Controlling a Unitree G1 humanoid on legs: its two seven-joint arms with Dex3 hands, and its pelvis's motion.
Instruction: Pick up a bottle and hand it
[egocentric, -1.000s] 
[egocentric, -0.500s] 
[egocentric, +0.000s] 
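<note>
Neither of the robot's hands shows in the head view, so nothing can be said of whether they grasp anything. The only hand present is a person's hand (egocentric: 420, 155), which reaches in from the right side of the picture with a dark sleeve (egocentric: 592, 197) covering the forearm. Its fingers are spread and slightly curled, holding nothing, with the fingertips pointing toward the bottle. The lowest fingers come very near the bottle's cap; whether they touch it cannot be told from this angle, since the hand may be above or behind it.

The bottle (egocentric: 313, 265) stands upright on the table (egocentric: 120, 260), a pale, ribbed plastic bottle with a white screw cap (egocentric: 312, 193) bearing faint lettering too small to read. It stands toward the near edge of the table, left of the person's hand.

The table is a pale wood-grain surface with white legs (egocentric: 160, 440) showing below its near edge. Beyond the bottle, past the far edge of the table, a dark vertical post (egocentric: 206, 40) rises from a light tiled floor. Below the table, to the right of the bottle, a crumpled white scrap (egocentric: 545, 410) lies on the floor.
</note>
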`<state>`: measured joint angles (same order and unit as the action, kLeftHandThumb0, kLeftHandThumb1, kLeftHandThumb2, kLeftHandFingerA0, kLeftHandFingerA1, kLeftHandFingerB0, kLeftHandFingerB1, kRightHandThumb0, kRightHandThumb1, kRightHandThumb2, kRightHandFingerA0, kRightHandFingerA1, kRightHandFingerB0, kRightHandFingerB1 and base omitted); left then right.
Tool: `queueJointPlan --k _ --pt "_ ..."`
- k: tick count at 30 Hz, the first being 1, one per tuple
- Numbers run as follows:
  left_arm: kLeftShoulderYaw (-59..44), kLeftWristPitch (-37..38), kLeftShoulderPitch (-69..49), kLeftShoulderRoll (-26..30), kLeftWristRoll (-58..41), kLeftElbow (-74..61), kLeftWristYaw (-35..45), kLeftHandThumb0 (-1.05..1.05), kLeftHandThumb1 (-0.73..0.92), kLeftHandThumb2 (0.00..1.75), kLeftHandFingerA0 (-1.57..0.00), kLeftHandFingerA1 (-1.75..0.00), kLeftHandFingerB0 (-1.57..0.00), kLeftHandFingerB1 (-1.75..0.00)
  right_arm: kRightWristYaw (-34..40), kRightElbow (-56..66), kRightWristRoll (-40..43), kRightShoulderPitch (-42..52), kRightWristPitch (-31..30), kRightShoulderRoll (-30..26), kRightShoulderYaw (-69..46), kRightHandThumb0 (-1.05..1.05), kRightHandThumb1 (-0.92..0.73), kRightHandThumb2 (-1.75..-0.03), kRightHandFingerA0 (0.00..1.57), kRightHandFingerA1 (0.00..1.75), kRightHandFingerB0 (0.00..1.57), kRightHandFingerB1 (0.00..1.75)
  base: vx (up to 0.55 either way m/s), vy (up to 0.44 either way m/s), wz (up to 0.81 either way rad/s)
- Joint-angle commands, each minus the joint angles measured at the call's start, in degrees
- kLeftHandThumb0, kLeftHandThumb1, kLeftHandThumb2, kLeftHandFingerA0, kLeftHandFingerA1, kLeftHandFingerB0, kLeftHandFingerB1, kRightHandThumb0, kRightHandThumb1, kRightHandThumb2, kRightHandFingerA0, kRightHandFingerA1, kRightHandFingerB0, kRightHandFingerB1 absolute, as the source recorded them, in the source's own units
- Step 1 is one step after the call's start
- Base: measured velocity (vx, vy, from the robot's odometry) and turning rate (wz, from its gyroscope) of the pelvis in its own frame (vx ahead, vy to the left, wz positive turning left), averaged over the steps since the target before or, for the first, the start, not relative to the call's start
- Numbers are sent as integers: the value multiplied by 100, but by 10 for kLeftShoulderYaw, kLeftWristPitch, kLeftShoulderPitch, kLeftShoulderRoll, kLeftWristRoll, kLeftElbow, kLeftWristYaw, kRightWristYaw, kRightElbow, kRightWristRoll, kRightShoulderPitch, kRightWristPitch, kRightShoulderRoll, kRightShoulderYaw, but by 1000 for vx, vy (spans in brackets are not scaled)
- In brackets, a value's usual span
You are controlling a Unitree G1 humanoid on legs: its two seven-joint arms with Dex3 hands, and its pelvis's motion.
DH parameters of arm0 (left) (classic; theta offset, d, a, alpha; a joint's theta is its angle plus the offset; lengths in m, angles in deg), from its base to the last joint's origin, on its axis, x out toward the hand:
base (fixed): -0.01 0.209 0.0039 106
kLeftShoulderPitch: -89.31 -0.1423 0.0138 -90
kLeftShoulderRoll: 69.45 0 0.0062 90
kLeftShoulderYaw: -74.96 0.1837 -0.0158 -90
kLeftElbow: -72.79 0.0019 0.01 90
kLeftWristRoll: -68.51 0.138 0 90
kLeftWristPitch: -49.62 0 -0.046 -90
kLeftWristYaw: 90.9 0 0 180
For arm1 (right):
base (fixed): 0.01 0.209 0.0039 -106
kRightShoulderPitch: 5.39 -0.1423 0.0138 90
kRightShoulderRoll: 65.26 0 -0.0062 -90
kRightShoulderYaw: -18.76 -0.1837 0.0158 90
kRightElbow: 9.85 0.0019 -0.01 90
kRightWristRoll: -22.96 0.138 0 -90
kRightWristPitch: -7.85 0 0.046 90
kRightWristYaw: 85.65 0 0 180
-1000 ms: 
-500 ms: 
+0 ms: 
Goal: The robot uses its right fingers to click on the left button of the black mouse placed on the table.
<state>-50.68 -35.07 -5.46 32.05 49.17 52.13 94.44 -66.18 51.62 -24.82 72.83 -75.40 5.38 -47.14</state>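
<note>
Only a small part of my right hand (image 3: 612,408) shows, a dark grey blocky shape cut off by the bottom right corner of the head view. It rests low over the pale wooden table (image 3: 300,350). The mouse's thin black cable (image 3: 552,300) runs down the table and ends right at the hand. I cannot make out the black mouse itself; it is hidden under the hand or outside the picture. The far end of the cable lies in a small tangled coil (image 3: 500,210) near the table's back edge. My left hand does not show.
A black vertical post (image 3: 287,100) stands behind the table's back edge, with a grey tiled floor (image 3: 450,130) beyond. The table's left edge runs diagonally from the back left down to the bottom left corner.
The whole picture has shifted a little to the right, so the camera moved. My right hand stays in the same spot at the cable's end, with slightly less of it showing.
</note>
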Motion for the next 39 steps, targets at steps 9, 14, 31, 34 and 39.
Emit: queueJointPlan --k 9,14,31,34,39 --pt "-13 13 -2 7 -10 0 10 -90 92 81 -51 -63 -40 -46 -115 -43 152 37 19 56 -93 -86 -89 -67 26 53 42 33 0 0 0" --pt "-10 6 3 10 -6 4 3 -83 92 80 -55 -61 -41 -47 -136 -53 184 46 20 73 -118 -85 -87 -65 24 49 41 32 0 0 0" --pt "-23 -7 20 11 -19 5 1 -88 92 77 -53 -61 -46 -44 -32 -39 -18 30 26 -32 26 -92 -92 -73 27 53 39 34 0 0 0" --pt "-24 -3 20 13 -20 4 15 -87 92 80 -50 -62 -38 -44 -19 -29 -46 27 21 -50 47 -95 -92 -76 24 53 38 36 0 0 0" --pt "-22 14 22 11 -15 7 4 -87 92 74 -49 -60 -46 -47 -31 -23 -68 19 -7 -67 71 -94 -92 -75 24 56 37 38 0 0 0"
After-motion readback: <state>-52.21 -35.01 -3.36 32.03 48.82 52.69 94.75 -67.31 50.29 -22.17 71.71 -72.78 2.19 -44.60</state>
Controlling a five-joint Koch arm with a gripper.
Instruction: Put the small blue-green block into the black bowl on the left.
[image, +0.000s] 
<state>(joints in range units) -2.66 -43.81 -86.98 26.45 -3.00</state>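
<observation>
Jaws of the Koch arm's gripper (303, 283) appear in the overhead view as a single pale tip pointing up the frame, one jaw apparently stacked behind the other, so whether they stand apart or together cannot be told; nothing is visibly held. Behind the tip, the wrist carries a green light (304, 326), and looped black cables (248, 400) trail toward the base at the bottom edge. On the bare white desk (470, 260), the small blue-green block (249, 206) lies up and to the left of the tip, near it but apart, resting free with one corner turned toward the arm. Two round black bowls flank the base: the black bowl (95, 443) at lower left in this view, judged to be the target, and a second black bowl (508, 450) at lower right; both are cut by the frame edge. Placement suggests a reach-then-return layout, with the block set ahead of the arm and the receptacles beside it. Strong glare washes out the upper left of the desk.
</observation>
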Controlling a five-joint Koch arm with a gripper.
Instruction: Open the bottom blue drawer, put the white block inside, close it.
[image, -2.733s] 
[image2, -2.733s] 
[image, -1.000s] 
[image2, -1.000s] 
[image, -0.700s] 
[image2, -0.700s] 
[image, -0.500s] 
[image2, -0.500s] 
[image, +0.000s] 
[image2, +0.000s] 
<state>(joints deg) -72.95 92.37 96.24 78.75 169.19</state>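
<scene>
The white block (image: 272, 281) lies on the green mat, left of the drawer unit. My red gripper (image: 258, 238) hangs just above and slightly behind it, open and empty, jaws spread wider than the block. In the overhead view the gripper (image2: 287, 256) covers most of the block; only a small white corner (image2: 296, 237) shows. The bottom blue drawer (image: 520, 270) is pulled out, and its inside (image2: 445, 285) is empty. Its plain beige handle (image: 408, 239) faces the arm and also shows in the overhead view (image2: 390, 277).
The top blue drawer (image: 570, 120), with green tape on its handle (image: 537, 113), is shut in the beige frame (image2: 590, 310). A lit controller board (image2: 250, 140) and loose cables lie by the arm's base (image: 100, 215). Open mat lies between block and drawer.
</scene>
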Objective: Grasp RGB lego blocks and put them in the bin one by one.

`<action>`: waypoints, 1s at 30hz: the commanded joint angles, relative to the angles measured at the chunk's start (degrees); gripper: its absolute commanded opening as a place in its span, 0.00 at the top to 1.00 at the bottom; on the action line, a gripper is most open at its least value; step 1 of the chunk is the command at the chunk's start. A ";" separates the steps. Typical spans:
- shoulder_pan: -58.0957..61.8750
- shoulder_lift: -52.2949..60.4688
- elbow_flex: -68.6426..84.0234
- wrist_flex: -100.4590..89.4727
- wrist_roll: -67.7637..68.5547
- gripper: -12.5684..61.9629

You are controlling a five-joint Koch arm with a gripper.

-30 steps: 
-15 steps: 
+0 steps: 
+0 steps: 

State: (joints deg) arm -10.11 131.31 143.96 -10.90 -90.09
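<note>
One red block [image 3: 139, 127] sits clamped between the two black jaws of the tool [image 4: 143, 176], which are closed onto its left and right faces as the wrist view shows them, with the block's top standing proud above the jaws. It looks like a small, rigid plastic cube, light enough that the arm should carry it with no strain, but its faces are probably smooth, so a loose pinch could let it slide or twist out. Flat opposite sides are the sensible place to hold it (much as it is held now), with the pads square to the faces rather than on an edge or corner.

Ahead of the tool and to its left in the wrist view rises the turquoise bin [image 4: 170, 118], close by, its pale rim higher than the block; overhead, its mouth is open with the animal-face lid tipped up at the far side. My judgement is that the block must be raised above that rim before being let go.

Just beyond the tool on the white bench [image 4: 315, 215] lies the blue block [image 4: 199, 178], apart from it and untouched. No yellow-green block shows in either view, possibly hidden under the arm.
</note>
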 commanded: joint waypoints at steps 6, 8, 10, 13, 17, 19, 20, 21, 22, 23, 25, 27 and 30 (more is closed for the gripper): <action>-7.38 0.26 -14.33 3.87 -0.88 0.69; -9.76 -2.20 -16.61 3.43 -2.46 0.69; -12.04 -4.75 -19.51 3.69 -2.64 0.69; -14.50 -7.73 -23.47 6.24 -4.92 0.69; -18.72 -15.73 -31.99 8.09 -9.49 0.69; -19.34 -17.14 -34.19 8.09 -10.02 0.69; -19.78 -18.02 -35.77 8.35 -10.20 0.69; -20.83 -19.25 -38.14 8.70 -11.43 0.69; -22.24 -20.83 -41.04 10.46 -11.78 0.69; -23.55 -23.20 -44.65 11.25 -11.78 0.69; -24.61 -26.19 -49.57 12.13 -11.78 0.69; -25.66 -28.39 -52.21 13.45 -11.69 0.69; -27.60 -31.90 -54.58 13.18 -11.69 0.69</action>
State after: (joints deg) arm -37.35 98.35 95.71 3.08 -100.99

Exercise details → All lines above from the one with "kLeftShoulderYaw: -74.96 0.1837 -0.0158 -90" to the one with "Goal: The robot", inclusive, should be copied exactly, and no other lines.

Exercise output →
kLeftShoulderYaw: -74.96 0.1837 -0.0158 -90
kLeftElbow: -72.79 0.0019 0.01 90
kLeftWristRoll: -68.51 0.138 0 90
kLeftWristPitch: -49.62 0 -0.046 -90
kLeftWristYaw: 90.9 0 0 180
For arm1 (right):
base (fixed): 0.01 0.209 0.0039 -106
kRightShoulderPitch: 5.39 -0.1423 0.0138 90
kRightShoulderRoll: 65.26 0 -0.0062 -90
kRightShoulderYaw: -18.76 -0.1837 0.0158 90
kRightElbow: 9.85 0.0019 -0.01 90
kRightWristRoll: -22.96 0.138 0 -90
kRightWristPitch: -7.85 0 0.046 90
kRightWristYaw: 85.65 0 0 180
-1000 ms: 
-500 ms: 
+0 ms: 
Goal: The robot uses its right fingers to click on the left button of the black mouse placed on the table.

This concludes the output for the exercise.